For orangutang, Entrez<->Ensembl ID mappings not exist for genes in Ensembl:

mysql> use pongo_pygmaeus_core_61_1g
mysql> select external_db_id, db_name from external_db where db_name like "EntrezGene";
+----------------+------------+
| external_db_id | db_name    |
+----------------+------------+
|           1300 | EntrezGene | 
+----------------+------------+
mysql> select distinct(ensembl_object_type) from object_xref, xref where xref.xref_id=object_xref.xref_id and external_db_id=1300;
Empty set (0.64 sec)

In my experience, if the mappings exist in the core Ensembl DBs then they will also be present in the Ensembl BioMart, which is a good place to get Entrez<->Ensembl ID mappings.
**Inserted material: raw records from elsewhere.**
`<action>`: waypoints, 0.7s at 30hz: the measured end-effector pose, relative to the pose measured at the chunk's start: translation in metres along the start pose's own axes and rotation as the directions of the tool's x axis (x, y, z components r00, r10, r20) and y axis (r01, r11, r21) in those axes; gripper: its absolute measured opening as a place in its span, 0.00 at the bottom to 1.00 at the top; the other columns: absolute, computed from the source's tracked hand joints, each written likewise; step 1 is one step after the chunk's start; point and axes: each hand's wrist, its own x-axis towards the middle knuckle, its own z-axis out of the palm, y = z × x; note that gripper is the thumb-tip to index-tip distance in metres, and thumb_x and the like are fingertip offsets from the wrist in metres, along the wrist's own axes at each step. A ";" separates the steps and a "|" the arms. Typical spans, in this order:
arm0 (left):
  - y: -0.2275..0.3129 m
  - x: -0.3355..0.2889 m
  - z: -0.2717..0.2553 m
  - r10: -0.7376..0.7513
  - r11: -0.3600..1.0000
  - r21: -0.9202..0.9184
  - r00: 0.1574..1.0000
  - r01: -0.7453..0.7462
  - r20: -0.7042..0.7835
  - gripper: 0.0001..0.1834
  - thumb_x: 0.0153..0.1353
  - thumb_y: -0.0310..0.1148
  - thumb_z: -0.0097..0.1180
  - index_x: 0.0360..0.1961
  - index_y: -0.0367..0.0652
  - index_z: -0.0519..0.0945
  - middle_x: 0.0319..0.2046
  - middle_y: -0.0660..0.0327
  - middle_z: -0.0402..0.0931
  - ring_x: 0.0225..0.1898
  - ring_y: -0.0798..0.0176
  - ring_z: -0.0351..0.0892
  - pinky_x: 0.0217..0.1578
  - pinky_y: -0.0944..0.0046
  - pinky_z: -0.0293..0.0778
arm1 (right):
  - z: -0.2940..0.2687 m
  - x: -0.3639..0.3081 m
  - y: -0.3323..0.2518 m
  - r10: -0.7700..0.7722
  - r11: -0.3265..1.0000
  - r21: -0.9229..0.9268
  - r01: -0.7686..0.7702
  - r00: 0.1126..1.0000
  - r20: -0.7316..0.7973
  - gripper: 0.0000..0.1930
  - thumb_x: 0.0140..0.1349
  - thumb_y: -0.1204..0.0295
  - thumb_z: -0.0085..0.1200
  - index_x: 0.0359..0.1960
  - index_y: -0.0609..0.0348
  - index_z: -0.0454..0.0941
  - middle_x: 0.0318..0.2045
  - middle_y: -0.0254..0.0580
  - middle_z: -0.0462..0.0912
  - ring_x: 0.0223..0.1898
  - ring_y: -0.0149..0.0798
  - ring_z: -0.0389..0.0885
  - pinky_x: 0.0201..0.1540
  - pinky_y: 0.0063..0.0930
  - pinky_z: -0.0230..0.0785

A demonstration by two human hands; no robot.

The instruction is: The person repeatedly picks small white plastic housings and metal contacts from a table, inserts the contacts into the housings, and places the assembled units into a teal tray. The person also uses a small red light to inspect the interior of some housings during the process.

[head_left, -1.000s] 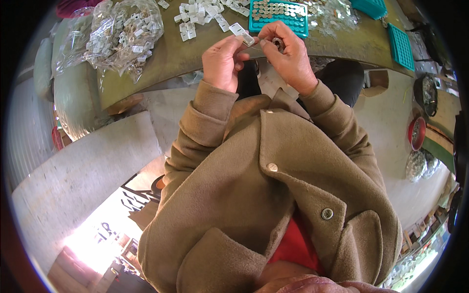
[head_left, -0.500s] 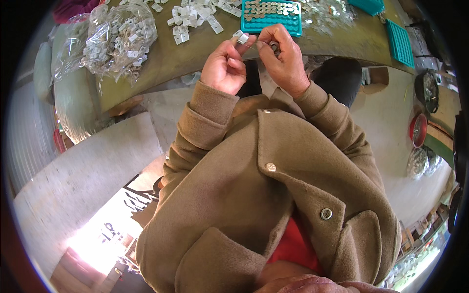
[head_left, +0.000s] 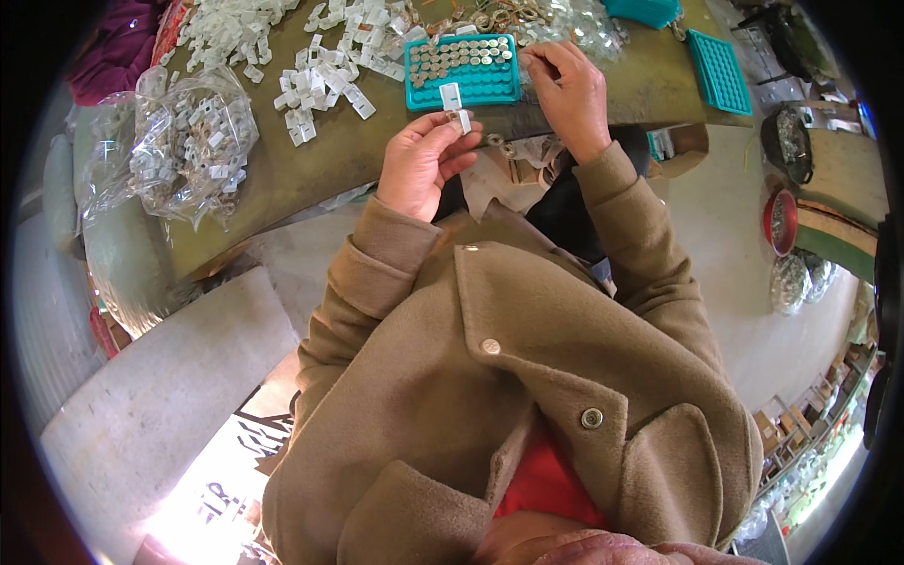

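Between the thumb and fingers of my left hand is a small white plastic piece, held up in front of the near edge of a teal tray. Rows of small round metal discs fill the far part of that tray. Over to the right, my right hand is closed with its fingertips together by the tray's right side; what they pinch, if anything, is hidden. Small ring-shaped metal pieces show just right of my left fingertips, and I cannot tell what supports them.
White plastic pieces lie heaped on the table, left of the tray. A clear bag of similar pieces sits at the left edge. Clear bits are scattered behind my right hand. Another teal tray rests at the right.
My hands have moved apart; the right went rightward to the tray's side. The white piece now stands upright in my left fingers. The whole view has shifted, showing more of the table's far left.
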 end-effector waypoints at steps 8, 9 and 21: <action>-0.009 0.009 0.004 -0.030 0.998 0.049 0.999 0.028 0.033 0.11 0.68 0.28 0.52 0.48 0.36 0.78 0.45 0.55 0.82 0.42 0.66 0.83 0.41 0.70 0.82 | 0.020 0.010 0.017 -0.171 0.969 -0.177 0.174 0.985 0.034 0.05 0.57 0.70 0.60 0.35 0.52 0.82 0.30 0.39 0.79 0.32 0.48 0.80 0.33 0.39 0.72; -0.009 0.010 0.004 -0.026 0.999 0.045 0.999 0.024 0.038 0.11 0.68 0.28 0.51 0.48 0.35 0.78 0.45 0.54 0.82 0.42 0.66 0.83 0.41 0.70 0.82 | 0.020 0.010 0.018 -0.201 0.960 -0.191 0.204 0.979 0.035 0.05 0.56 0.71 0.60 0.35 0.52 0.82 0.30 0.39 0.78 0.32 0.48 0.80 0.33 0.40 0.72; 0.005 0.020 0.002 -0.018 0.998 -0.063 0.998 0.022 0.065 0.15 0.70 0.30 0.49 0.51 0.31 0.76 0.48 0.49 0.80 0.46 0.64 0.83 0.45 0.69 0.82 | 0.016 0.017 0.015 -0.107 0.993 -0.035 0.117 0.972 0.211 0.10 0.57 0.72 0.58 0.41 0.53 0.84 0.30 0.45 0.81 0.35 0.52 0.81 0.39 0.41 0.73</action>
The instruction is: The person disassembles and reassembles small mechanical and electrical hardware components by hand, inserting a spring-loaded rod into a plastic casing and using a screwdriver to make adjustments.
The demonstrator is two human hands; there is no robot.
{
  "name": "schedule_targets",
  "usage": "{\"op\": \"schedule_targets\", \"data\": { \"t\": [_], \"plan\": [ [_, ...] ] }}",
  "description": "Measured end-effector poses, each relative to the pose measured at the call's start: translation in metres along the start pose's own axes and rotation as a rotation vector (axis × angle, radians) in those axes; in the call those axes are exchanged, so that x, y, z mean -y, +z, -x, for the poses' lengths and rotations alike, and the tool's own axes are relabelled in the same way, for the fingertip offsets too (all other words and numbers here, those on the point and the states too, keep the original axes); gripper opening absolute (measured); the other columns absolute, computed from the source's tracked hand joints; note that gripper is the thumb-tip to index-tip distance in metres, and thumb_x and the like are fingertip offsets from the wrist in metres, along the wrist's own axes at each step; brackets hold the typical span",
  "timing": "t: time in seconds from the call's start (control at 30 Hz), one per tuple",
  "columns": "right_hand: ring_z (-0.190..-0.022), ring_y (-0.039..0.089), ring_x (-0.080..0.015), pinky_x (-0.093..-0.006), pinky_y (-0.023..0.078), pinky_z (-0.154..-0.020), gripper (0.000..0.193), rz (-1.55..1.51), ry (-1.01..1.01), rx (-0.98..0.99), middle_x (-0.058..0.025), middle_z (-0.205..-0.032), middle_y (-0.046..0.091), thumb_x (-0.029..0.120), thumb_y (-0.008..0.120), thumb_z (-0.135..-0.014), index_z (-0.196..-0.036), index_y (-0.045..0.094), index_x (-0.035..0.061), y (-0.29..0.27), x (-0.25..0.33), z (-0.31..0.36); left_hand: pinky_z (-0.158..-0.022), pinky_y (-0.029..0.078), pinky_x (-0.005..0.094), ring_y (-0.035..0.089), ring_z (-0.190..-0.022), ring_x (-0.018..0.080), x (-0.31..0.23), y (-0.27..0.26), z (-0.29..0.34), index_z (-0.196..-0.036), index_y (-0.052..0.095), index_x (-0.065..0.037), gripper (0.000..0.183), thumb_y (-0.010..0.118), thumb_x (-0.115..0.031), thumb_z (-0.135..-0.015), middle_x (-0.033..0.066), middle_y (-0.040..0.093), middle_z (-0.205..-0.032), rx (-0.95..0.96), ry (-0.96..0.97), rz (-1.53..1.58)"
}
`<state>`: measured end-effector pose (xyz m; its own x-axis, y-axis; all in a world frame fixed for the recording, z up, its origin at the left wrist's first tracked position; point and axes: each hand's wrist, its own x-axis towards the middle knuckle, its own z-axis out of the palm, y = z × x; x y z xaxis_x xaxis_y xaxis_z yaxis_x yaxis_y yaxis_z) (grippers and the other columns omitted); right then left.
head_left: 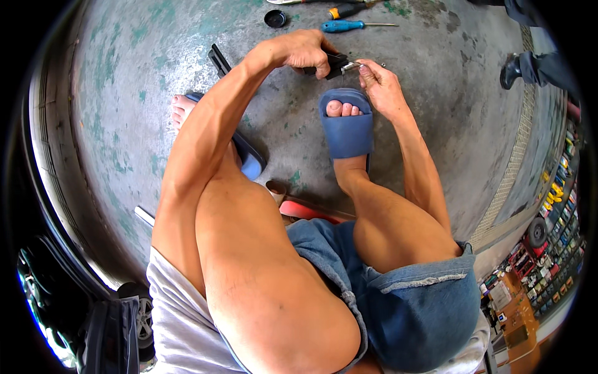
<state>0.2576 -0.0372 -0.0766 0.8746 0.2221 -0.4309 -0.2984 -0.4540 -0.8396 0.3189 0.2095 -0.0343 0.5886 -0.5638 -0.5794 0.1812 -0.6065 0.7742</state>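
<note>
My left hand (305,53) is closed around a black part (337,65) just above the floor, beyond the toes of my right foot. A small silver metal piece (351,66) sits at the right end of that part. The thumb and fingers of my right hand (380,86) pinch this metal piece from the right. The hands partly hide the black part, so its exact kind cannot be made out. Beyond them lies a blue-handled screwdriver (344,25). To the left of my left hand, a long black piece (219,60) rests on the floor.
Near the far edge are a round black cap (275,19) and a yellow-and-black handled tool (346,10). A blue slide sandal (347,134) is on my right foot. Another person's black shoe (511,70) stands at the right. Shelves of small goods (554,268) line the right side.
</note>
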Motion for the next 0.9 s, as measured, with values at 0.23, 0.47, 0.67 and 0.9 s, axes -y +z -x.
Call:
{"op": "schedule_targets", "data": {
  "t": [0.23,0.47,0.67,0.9],
  "plan": [
    [-0.068,0.058,-0.0154,-0.0327,0.049,-0.067,0.032,0.289,-0.06,-0.123,-0.0074,-0.07,0.06,0.03,0.055,-0.105,-0.112,0.069,0.0018,0.011,0.019,0.012,-0.057,0.052,0.0298,0.06,-0.069,0.0144,0.006,0.004,0.003,-0.132,0.066,-0.002,0.074,0.073,-0.016,-0.06,0.0055,0.069,-0.086,-0.044,0.017,0.102],
    [-0.075,0.068,-0.0298,-0.0408,0.051,-0.073,0.032,0.431,0.026,-0.195,-0.0176,-0.078,0.069,0.031,0.053,-0.105,-0.1,0.07,0.0036,0.017,0.034,0.016,-0.08,0.055,0.0339,0.071,-0.089,0.0266,0.012,0.011,-0.001,-0.126,0.07,-0.002,0.072,0.07,-0.016,-0.055,0.0161,0.075,-0.102,-0.105,0.061,-0.023],
    [-0.076,0.07,-0.0397,-0.0466,0.053,-0.074,0.032,0.483,0.059,-0.273,-0.0221,-0.074,0.069,0.031,0.054,-0.101,-0.094,0.071,0.0047,0.023,0.044,0.023,-0.062,0.05,0.0385,0.065,-0.069,0.0213,-0.003,0.002,0.003,-0.096,0.075,-0.002,0.037,0.073,-0.012,-0.061,0.0122,0.071,-0.075,-0.045,0.106,-0.086],
    [-0.082,0.068,-0.0422,-0.046,0.052,-0.076,0.035,0.44,0.235,-0.255,-0.0231,-0.082,0.07,0.032,0.052,-0.102,-0.094,0.069,0.0031,0.027,0.069,0.032,-0.063,0.052,0.0408,0.067,-0.07,0.026,-0.011,0.003,0.004,-0.098,0.076,-0.005,0.041,0.073,-0.015,-0.059,0.0155,0.071,-0.076,-0.094,0.066,-0.107]
  ]
}}
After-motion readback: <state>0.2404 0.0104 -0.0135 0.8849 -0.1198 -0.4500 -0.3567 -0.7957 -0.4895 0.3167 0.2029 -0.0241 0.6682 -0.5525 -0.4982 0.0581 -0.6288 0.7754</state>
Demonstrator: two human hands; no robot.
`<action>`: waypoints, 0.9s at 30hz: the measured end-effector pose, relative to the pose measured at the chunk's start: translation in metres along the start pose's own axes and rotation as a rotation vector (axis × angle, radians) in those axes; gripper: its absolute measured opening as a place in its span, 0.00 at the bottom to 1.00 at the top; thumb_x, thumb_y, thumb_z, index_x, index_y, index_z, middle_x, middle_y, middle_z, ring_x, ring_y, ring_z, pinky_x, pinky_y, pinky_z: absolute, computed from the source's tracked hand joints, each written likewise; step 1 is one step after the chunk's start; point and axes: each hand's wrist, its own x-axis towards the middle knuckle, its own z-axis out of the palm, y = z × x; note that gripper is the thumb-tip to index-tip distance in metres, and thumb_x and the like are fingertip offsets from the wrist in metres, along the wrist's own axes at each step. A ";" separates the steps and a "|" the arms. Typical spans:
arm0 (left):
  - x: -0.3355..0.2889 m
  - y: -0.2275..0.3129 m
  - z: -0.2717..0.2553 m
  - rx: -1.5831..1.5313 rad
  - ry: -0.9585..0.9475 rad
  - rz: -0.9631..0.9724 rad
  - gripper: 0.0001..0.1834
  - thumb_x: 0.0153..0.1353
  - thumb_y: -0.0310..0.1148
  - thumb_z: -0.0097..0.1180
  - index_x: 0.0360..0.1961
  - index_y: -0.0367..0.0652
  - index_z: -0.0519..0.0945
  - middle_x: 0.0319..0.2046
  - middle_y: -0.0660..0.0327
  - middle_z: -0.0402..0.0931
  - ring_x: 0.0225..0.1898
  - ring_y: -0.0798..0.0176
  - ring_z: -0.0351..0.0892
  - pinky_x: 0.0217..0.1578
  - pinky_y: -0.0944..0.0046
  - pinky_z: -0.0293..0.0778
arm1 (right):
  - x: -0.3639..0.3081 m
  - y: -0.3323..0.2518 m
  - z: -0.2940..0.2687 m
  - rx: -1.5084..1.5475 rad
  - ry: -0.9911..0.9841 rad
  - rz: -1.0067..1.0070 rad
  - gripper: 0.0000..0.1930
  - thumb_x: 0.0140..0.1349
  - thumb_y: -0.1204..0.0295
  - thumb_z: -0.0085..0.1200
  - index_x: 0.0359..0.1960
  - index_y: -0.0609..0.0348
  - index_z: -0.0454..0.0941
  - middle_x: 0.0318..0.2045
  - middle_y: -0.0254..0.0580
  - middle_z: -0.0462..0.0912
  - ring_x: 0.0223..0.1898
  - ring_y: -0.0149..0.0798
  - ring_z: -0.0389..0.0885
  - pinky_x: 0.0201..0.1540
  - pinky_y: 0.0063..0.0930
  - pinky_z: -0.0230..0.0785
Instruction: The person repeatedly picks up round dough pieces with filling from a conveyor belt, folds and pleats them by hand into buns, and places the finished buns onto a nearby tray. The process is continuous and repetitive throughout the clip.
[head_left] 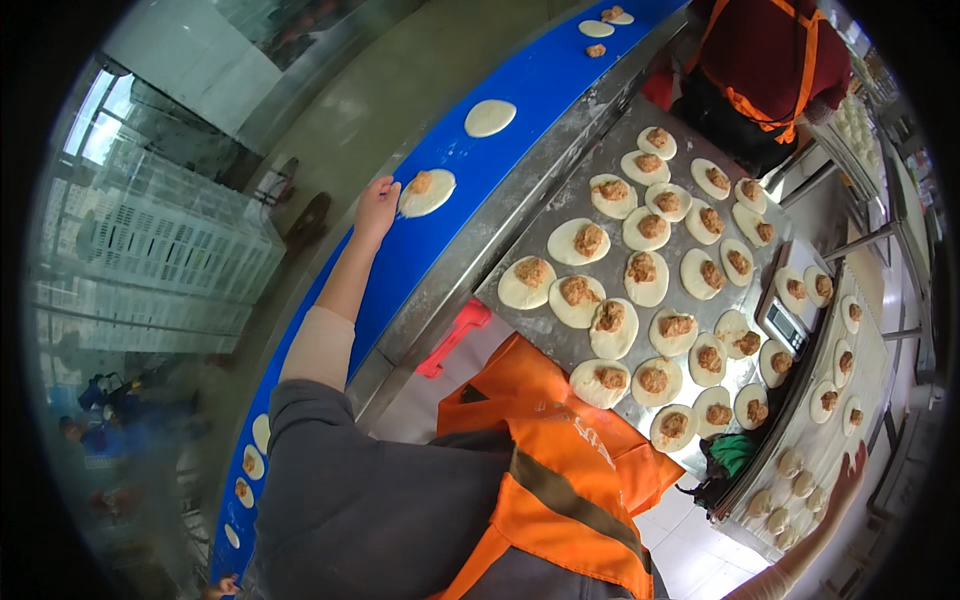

See also this BioStar post for other gene ID mapping solutions: Gene Id Conversion Tool

Egon Willighagen · Answer 2 · 2011-05-10

As far as direct mapping from Ensembl ID's to Entrez ID's goes you could use many mapping services. You could look into BridgeDb which out of the box allows you to use ENSEMBL based mapping but it is really a software framework (in Java or as a webservice) that can access many mapping services.

The multiple ENSEMBL transcripts will probably map to multiple Entrez transcripts indeed. But your pathway analysis program will most likely not know about the different transcripts and only have the full gene product. If that is the case it will probably pick up just a single gene, so you will not have an overestimation after all. But you need to check of course. Some pathway analysis tools might not map individual transcripts at all.

I am not sure why some of your ENSEMBL transcripts don't have an Entrez ID at all. How did you find that they don't. Is that ENSEMBL's mapping? I think you would have to check whether these mappings are missing for a good reason or not. They might for instance be ENSEMBL pseudogenes.

We are currently busy evaluating PathVisio's (our own pathway analysis tool) and BridgeD's behaviour in relation to splice variants and miRNA targeting in general. If you would like to try these tools please also register on the email list and tell us your experiences. We might be able to help with some of the problems.

score 2 · Answer 3 · 2011-05-11

How are you pulling the IDs? Is it via the Ensembl API? I have encountered similar problems with Ensembl genes not mapping to HGNC or Entrez identifiers when I would expect them to. There are some genuine errors in there but often it is because Ensembl have categorised the gene as a pseudogene and they say their primary focus is not mapping of pseudogene IDs! In terms of the multiple Entrez IDs - I have seen a lot of them to be 'undesirable' and would not just use them interchangeably. That's why I ask how you are retrieving the IDs - this will help me advise you further. It might be worth retrieving the Ensembl to Entrez ID maps from the NCBI and see how these compare to the ones from Ensembl. This has helped me in the past.